- Exercise brief
Nothing more is wanted than an exact repeat of the data below.

-- Supplied data follows --

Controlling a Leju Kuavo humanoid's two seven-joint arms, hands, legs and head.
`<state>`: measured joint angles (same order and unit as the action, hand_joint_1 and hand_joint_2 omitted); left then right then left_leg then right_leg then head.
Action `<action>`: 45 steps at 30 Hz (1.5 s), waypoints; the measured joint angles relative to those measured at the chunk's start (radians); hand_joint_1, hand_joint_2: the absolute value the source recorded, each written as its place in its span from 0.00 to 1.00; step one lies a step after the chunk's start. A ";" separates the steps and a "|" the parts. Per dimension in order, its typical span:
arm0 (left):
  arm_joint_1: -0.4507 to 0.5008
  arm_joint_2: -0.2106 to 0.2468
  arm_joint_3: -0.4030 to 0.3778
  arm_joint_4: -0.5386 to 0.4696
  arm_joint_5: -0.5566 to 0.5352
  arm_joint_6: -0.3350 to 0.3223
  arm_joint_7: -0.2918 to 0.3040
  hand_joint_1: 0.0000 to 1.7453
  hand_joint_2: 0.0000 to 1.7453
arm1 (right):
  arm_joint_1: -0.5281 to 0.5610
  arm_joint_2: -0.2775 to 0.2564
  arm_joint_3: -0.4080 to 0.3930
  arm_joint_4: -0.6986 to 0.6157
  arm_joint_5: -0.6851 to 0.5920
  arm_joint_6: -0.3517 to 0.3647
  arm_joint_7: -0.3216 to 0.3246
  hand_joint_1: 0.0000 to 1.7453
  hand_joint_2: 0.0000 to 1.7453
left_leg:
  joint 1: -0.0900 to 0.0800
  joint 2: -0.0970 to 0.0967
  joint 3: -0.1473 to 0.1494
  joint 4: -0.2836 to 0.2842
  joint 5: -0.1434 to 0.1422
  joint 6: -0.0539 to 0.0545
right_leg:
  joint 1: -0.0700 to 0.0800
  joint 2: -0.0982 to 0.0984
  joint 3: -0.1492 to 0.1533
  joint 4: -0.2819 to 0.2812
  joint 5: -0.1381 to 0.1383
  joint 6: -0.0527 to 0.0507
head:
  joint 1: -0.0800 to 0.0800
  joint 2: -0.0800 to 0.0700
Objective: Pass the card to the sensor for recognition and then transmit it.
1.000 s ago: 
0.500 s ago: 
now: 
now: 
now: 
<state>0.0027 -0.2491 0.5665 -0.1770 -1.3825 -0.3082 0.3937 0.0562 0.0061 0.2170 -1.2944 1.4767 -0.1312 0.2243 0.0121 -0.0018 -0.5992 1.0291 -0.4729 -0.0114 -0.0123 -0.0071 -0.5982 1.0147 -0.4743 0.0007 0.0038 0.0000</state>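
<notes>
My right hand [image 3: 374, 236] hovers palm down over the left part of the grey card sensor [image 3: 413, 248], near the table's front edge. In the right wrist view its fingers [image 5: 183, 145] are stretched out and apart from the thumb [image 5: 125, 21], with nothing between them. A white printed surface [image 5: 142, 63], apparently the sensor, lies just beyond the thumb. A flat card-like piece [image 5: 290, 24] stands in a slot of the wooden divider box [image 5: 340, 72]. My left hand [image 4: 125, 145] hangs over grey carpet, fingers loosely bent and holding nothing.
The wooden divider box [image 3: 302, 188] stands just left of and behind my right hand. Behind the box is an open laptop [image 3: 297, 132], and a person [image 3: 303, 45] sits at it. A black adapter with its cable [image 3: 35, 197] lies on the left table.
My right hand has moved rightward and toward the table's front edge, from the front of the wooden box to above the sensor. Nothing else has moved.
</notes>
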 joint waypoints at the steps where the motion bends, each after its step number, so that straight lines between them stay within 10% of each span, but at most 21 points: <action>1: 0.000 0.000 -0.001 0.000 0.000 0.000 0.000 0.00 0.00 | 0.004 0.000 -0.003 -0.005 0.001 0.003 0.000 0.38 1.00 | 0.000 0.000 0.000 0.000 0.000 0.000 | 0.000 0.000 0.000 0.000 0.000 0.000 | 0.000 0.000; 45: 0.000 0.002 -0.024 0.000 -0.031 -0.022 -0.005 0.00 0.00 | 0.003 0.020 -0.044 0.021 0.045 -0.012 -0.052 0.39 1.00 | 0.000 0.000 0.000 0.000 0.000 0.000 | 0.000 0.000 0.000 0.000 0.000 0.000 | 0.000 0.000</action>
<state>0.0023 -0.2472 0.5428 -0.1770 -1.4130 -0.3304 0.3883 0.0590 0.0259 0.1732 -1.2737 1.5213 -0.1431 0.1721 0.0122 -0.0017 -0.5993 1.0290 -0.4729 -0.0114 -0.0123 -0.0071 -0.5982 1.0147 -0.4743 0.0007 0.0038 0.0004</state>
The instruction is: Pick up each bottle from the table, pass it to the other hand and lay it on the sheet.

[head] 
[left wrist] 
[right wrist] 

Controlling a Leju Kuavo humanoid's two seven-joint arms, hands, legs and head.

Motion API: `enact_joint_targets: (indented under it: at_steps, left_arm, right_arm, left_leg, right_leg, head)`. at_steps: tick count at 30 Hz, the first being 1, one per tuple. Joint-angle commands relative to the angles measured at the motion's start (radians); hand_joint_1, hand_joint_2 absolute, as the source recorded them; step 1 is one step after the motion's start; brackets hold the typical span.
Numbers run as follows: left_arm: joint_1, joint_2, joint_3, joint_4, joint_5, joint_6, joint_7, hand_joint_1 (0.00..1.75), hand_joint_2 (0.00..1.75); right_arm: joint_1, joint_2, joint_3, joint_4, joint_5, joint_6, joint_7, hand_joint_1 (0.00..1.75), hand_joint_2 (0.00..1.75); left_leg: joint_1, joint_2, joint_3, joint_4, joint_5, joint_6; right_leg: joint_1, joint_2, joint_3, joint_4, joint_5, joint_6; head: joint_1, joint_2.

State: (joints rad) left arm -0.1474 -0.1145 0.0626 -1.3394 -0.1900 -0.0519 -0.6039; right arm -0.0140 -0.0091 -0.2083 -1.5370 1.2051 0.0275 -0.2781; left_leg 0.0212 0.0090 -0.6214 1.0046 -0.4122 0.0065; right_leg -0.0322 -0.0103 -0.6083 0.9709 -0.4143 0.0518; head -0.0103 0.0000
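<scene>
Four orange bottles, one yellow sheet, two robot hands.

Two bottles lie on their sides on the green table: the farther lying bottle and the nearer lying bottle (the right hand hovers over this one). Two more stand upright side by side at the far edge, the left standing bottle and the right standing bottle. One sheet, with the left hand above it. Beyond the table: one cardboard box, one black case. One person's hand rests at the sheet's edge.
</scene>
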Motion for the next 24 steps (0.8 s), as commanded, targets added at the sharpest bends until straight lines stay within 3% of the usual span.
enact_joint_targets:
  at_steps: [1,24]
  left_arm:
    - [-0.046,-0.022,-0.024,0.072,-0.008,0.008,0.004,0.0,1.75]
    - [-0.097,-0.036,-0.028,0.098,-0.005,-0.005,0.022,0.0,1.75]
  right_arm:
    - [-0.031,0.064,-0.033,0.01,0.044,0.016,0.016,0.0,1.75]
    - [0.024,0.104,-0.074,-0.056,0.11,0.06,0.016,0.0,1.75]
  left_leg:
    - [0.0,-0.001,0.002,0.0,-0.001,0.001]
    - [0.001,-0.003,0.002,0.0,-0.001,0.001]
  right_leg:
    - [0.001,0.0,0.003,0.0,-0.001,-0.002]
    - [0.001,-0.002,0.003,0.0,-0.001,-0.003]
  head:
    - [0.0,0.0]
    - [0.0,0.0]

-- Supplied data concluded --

- Problem solution
Controlling a Leju Kuavo humanoid's two seven-joint arms, hands, legs and head.
`<state>`: measured joint angles (same order and unit as the action, hand_joint_1 and hand_joint_2 omitted); left then right then left_leg then right_leg then head.
Action `<action>`: 45 steps at 30 Hz (1.5 s), waypoints; the measured joint angles relative to those measured at the chunk's start (radians); hand_joint_1, hand_joint_2: the absolute value the source recorded, each written as its place in its span from 0.00 to 1.00; step one lies a step after the chunk's start. A ";" separates the steps and a "|" the parts. Per dimension in order, its typical span:
arm0 (left):
  arm_joint_1: -0.4507 to 0.5008
  arm_joint_2: -0.2106 to 0.2468
  arm_joint_3: -0.4030 to 0.3778
  arm_joint_4: -0.5386 to 0.4696
  arm_joint_5: -0.5566 to 0.5352
  arm_joint_6: -0.3350 to 0.3223
  arm_joint_7: -0.2918 to 0.3040
  hand_joint_1: 0.0000 to 1.7453
  hand_joint_2: 0.0000 to 1.7453
arm1 (right):
  arm_joint_1: -0.5281 to 0.5610
  arm_joint_2: -0.2775 to 0.2564
  arm_joint_3: -0.4080 to 0.3930
  arm_joint_4: -0.6986 to 0.6157
  arm_joint_5: -0.6851 to 0.5920
  arm_joint_6: -0.3517 to 0.3647
  arm_joint_7: -0.3216 to 0.3246
  hand_joint_1: 0.0000 to 1.7453
  hand_joint_2: 0.0000 to 1.7453
left_leg:
  joint 1: -0.0900 to 0.0800
  joint 2: -0.0970 to 0.0967
  joint 3: -0.1473 to 0.1494
  joint 4: -0.2836 to 0.2842
  joint 5: -0.1434 to 0.1422
  joint 6: -0.0539 to 0.0545
right_leg:
  joint 1: -0.0700 to 0.0800
  joint 2: -0.0982 to 0.0984
  joint 3: -0.1492 to 0.1533
  joint 4: -0.2819 to 0.2812
  joint 5: -0.1381 to 0.1383
  joint 6: -0.0527 to 0.0507
head:
  joint 1: -0.0800 to 0.0800
  joint 2: -0.0800 to 0.0700
Objective: Pass the card to the sensor for recognition and then transmit it.
1.000 s ago: 
0.500 s ago: 
now: 
now: 
now: 
<state>0.0027 -0.2491 0.5665 -0.1770 -1.3825 -0.3082 0.3937 0.0562 0.0061 0.2170 -1.2944 1.4767 -0.1312 0.2243 0.0121 -0.0018 -0.5992 1.0291 -0.4729 -0.0114 -0.0123 -0.0071 -0.5982 1.0147 -0.4743 0.0007 0.0038 0.0000</state>
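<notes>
My right hand [image 3: 374, 236] hovers palm down over the left part of the grey card sensor [image 3: 413, 248], near the table's front edge. In the right wrist view its fingers [image 5: 183, 145] are stretched out and apart from the thumb [image 5: 125, 21], with nothing between them. A white printed surface [image 5: 142, 63], apparently the sensor, lies just beyond the thumb. A flat card-like piece [image 5: 290, 24] stands in a slot of the wooden divider box [image 5: 340, 72]. My left hand [image 4: 125, 145] hangs over grey carpet, fingers loosely bent and holding nothing.
The wooden divider box [image 3: 302, 188] stands just left of and behind my right hand. Behind the box is an open laptop [image 3: 297, 132], and a person [image 3: 303, 45] sits at it. A black adapter with its cable [image 3: 35, 197] lies on the left table.
My right hand has moved rightward and toward the table's front edge, from the front of the wooden box to above the sensor. Nothing else has moved.
</notes>
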 joint waypoints at the steps where the motion bends, each after its step number, so that straight lines between them stay within 10% of each span, but at most 21 points: <action>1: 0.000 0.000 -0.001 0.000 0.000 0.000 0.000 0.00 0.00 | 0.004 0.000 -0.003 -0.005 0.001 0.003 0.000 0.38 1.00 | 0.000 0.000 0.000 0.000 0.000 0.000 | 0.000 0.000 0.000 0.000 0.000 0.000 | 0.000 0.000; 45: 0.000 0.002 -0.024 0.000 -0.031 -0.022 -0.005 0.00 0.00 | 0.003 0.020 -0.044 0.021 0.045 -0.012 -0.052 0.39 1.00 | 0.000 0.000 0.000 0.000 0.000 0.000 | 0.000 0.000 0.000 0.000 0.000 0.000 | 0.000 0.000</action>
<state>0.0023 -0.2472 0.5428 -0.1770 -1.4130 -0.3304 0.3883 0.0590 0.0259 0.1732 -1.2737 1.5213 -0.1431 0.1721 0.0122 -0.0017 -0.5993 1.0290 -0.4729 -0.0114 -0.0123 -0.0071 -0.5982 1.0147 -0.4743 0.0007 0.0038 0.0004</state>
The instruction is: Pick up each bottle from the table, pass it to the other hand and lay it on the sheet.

[head] 
[left wrist] 
[right wrist] 

Controlling a Leju Kuavo humanoid's two seven-joint arms, hands, legs and head.

Motion API: `enact_joint_targets: (indented under it: at_steps, left_arm, right_arm, left_leg, right_leg, head)`. at_steps: tick count at 30 Hz, the first being 1, one per tuple. Joint-angle commands relative to the angles measured at the motion's start (radians); hand_joint_1, hand_joint_2 absolute, as the source recorded them; step 1 is one step after the motion's start; brackets hold the typical span.
Numbers run as follows: left_arm: joint_1, joint_2, joint_3, joint_4, joint_5, joint_6, joint_7, hand_joint_1 (0.00..1.75), hand_joint_2 (0.00..1.75); right_arm: joint_1, joint_2, joint_3, joint_4, joint_5, joint_6, joint_7, hand_joint_1 (0.00..1.75), hand_joint_2 (0.00..1.75); left_leg: joint_1, joint_2, joint_3, joint_4, joint_5, joint_6; right_leg: joint_1, joint_2, joint_3, joint_4, joint_5, joint_6; head: joint_1, joint_2.

State: (joints rad) left arm -0.1474 -0.1145 0.0626 -1.3394 -0.1900 -0.0519 -0.6039; right arm -0.0140 -0.0091 -0.2083 -1.5370 1.2051 0.0275 -0.2781; left_leg 0.0212 0.0090 -0.6214 1.0046 -0.4122 0.0065; right_leg -0.0322 -0.0103 -0.6083 0.9709 -0.4143 0.0518; head -0.0103 0.0000
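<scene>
Four orange bottles, one yellow sheet, two robot hands.

Two bottles lie on their sides on the green table: the farther lying bottle and the nearer lying bottle (the right hand hovers over this one). Two more stand upright side by side at the far edge, the left standing bottle and the right standing bottle. One sheet, with the left hand above it. Beyond the table: one cardboard box, one black case. One person's hand rests at the sheet's edge.
</scene>
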Motion for the next 24 steps (0.8 s), as commanded, targets added at the sharpest bends until straight lines stay within 3% of the usual span.
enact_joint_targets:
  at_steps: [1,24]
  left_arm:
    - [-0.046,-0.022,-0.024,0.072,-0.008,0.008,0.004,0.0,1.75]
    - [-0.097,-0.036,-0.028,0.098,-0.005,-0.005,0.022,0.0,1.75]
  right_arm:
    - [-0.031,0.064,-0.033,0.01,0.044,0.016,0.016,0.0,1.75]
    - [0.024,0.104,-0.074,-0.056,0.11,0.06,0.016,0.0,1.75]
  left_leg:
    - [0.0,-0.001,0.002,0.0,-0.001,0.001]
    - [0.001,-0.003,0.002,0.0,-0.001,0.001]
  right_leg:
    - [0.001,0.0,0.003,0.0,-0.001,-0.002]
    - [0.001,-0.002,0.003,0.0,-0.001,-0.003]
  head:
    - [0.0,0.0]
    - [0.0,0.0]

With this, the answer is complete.